Saved data entries

###

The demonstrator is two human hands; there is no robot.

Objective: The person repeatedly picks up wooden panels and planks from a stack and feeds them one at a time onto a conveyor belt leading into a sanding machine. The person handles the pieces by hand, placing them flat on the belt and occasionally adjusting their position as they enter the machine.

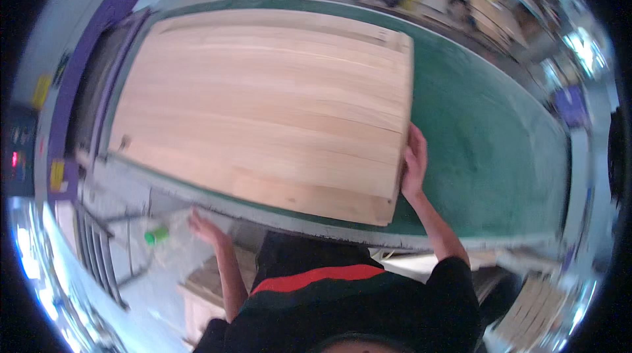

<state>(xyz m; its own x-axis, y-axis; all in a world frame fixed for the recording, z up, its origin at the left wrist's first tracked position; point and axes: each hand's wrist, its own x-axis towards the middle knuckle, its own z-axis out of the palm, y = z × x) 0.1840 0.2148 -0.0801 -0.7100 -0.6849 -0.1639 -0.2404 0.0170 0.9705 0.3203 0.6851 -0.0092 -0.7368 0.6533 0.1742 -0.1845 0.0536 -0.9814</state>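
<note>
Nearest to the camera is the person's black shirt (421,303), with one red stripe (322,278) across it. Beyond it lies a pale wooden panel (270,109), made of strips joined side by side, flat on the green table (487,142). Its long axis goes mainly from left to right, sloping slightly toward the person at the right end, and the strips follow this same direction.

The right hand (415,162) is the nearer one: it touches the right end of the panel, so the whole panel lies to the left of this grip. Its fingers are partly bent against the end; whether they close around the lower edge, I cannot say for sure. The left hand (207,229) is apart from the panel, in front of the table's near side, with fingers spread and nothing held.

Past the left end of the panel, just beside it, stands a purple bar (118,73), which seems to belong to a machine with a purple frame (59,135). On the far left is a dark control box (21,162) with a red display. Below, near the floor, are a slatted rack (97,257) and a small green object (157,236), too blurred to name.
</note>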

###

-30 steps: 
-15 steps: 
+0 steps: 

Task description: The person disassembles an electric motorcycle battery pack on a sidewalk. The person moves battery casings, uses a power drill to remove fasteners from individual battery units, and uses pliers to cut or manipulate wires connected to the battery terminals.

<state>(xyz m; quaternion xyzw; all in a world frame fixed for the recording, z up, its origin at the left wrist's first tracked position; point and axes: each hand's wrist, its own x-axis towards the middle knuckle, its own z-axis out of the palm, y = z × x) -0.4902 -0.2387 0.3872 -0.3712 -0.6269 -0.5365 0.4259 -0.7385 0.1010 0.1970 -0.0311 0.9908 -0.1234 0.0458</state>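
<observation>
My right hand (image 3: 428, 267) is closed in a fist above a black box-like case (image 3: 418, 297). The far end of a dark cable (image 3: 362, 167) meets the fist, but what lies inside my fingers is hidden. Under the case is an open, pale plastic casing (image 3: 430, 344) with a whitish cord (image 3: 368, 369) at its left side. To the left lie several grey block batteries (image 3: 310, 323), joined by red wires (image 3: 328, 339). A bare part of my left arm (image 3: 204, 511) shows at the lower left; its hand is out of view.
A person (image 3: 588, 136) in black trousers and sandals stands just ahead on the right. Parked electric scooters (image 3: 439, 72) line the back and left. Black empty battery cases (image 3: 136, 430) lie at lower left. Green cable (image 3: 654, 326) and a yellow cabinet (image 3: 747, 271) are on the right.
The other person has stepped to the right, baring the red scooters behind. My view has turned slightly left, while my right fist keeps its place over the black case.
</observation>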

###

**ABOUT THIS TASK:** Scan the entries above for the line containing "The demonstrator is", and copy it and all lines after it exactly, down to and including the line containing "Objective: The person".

**ANSWER BOX:**
The demonstrator is two human hands; there is no robot.

Objective: The person repeatedly picks up wooden panels and planks from a stack and feeds them one at a time onto a conveyor belt leading into a sanding machine. The person handles the pieces by hand, placing them flat on the belt and occasionally adjusting their position as they enter the machine.

No additional answer is needed.